Customize Data¶
Customize Dataset¶
First Step: Load Dataset¶
First, you should construct function _load_dataset to read labels and the raw file, such as CNF files or AIG files.
Next, construct the _build_graph function based on the type of graph to be built. Also, you can add multiple functions
to build different types of graphs. _build_graph function can also be used directly by inheriting from the satgl.data.dataset.sat_dataset.SATTaskAbstractDataset.
More functions can be found in Raw Input.
Here’s an example function of reading label information stored as a csv and reading CNF files to build graphs:
def _load_dataset(self):
label_df = pd.read_csv(self.label_path, sep=',')
self.data_list = []
for idx, row in tqdm(label_df.iterrows(), total=label_df.shape[0]):
name = row['name']
label = eval(row['maxsat'])
cnf_path = os.path.join(self.cnf_dir, name)

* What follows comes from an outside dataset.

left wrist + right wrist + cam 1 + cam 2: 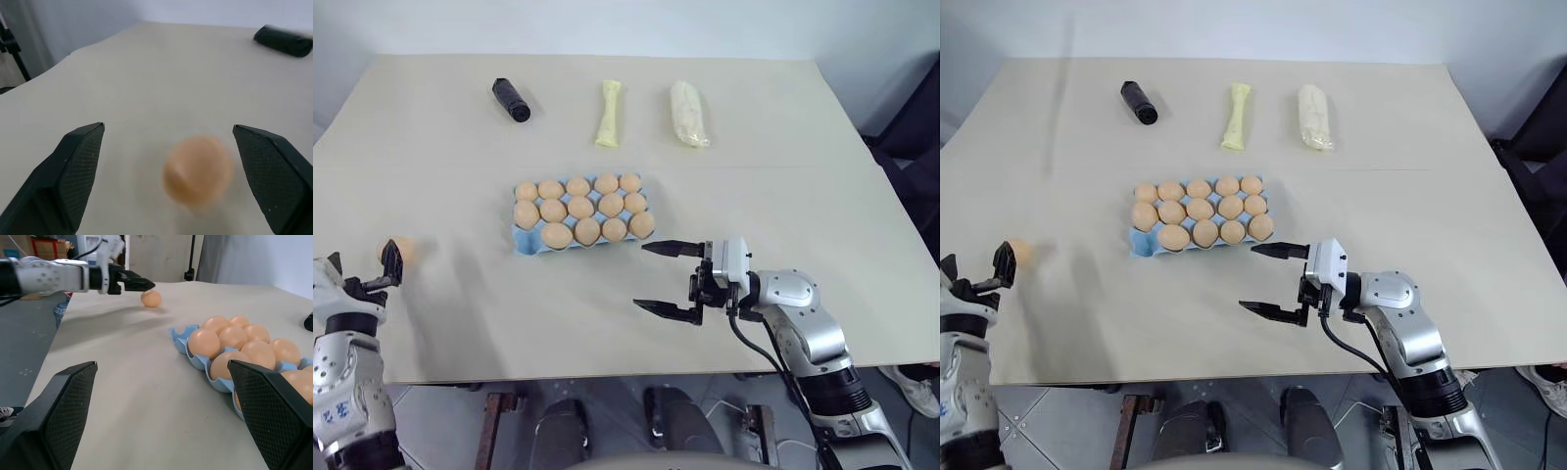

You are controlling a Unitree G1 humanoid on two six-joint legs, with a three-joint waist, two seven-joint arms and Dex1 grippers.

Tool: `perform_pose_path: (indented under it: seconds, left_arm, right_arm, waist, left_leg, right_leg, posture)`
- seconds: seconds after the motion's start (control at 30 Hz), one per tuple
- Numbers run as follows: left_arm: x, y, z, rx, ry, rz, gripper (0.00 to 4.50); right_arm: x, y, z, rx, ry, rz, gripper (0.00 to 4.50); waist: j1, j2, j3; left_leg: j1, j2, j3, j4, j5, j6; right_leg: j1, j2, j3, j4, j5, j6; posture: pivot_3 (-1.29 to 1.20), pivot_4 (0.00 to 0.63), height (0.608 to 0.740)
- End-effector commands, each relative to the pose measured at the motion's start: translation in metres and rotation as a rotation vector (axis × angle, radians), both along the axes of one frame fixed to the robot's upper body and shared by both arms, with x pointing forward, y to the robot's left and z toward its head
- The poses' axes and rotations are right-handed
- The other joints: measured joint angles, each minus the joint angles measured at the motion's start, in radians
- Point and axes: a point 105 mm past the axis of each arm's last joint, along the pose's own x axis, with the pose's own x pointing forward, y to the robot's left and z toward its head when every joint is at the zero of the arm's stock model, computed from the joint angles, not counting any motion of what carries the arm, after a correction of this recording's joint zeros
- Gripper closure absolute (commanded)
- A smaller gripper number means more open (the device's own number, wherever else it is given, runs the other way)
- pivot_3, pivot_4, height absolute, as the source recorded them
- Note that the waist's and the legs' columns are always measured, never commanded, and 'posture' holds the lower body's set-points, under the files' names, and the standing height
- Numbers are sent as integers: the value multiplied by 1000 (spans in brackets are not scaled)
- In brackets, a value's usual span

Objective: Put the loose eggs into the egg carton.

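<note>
Left wrist view puts the tan-orange loose egg (197, 170) on the beige tabletop (724, 186) straight ahead of your wide-open, empty left gripper (389, 269), well left of the light blue egg carton (522, 243); the right gripper (667, 278), wide open and empty, lies farther off.

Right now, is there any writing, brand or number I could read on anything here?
None that can be read.
The left arm's casing carries small blue marks, too small to read.
The egg carton, black cylinder and two pale wrapped rolls show no print.
</note>
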Motion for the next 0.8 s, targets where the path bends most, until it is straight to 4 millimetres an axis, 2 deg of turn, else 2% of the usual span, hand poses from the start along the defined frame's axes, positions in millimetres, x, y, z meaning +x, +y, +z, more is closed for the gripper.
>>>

num_variable, num_clause, clause_list = parse_cnf_file(cnf_path)
cnf_graph = self._build_graph(num_variable, num_clause, clause_list, cnf_path)
info = self._get_info(num_variable, num_clause, clause_list)
self.data_list.append({"g": cnf_graph, "label": label, "info": info})
Second Step. Output dataset¶
Since the SATTaskAbstractDataset provided by SATGL inherits from dgl.data.dgl_dataset.DGLDataset, it is necessary to implement two functions,
__getitem__ and __len__, to get the data for each batch during training.
An example can be found in the following code:
def __getitem__(self, idx):
return self.data_list[idx]
def __len__(self):
return len(self.data_list)
Complete Code
class MaxSATDataset(SATTaskAbstractDataset):
def __init__(self, config, cnf_dir, label_path):
super().__init__(config, cnf_dir, label_path, name="maxsat_dataset")
self._load_dataset()
def _load_dataset(self):
label_df = pd.read_csv(self.label_path, sep=',')
self.data_list = []
for idx, row in tqdm(label_df.iterrows(), total=label_df.shape[0]):
name = row['name']
label = eval(row['maxsat'])
cnf_path = os.path.join(self.cnf_dir, name)
num_variable, num_clause, clause_list = parse_cnf_file(cnf_path)
cnf_graph = self._build_graph(num_variable, num_clause, clause_list, cnf_path)
info = self._get_info(num_variable, num_clause, clause_list)
self.data_list.append({"g": cnf_graph, "label": label, "info": info})
def __getitem__(self, idx):
return self.data_list[idx]
def __len__(self):
return len(self.data_list)
Customize DataLoader¶
The dataloader provided by SATGL inherits from dgl.dataloading.GraphDataLoader, so the only thing to do to customize your dataloader
is to design the collate_fn function to pass to dgl.dataloading.GraphDataLoader based on the dataset.
An example can be found in the following code:
def maxsat_collate_fn(data):
if (len(data) == 0):
return None
elem = data[0]
if isinstance(elem, dict):
return {key: maxsat_collate_fn([d[key] for d in data]) for key in elem}
elif isinstance(elem, dgl.DGLGraph):
return dgl.batch(data)
elif isinstance(elem, torch.Tensor):
if elem.dim() == 0:
return torch.stack(data)
else:
return torch.cat(data, dim=0)
elif isinstance(elem, list):
return torch.cat([maxsat_collate_fn(e) for e in data])
elif isinstance(elem, int):
return torch.tensor(data)
elif isinstance(elem, float):
return torch.tensor(data)
def MaxSATDataLoader(dataset, batch_size, shuffle=False):
return GraphDataLoader(
dataset,
batch_size=batch_size,
shuffle=shuffle,
collate_fn=maxsat_collate_fn,
)